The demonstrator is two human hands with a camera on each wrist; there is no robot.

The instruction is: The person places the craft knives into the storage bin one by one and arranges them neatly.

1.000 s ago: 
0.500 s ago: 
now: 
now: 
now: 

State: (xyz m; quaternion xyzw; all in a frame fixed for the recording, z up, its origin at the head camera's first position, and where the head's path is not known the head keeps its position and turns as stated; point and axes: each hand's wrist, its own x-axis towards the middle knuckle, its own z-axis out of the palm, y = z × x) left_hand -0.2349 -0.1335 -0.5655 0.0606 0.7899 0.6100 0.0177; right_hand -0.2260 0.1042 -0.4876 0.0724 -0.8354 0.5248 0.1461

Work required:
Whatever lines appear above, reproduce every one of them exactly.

Worked solution:
The demonstrator is two human hands with a camera on each wrist; there is no robot.

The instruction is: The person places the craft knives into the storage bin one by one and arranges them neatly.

1.000 s ago: 
0.500 s ago: 
now: 
now: 
now: 

State: (xyz m; quaternion xyzw; all in a frame fixed for the recording, z up, its origin at the head camera's first position, and where the head's path is not known the head keeps its position and turns as stated; point and axes: each hand's wrist, its own x-axis towards the middle knuckle, its own z-axis out of the palm, y = z × x) left_hand -0.2349 -0.1335 -0.5655 0.0606 0.7899 0.6100 0.0177; right_hand -0.2260 0.1042 -0.4876 0.0724 -0.8354 0.5248 0.1461

That completes the answer, and no more is expected.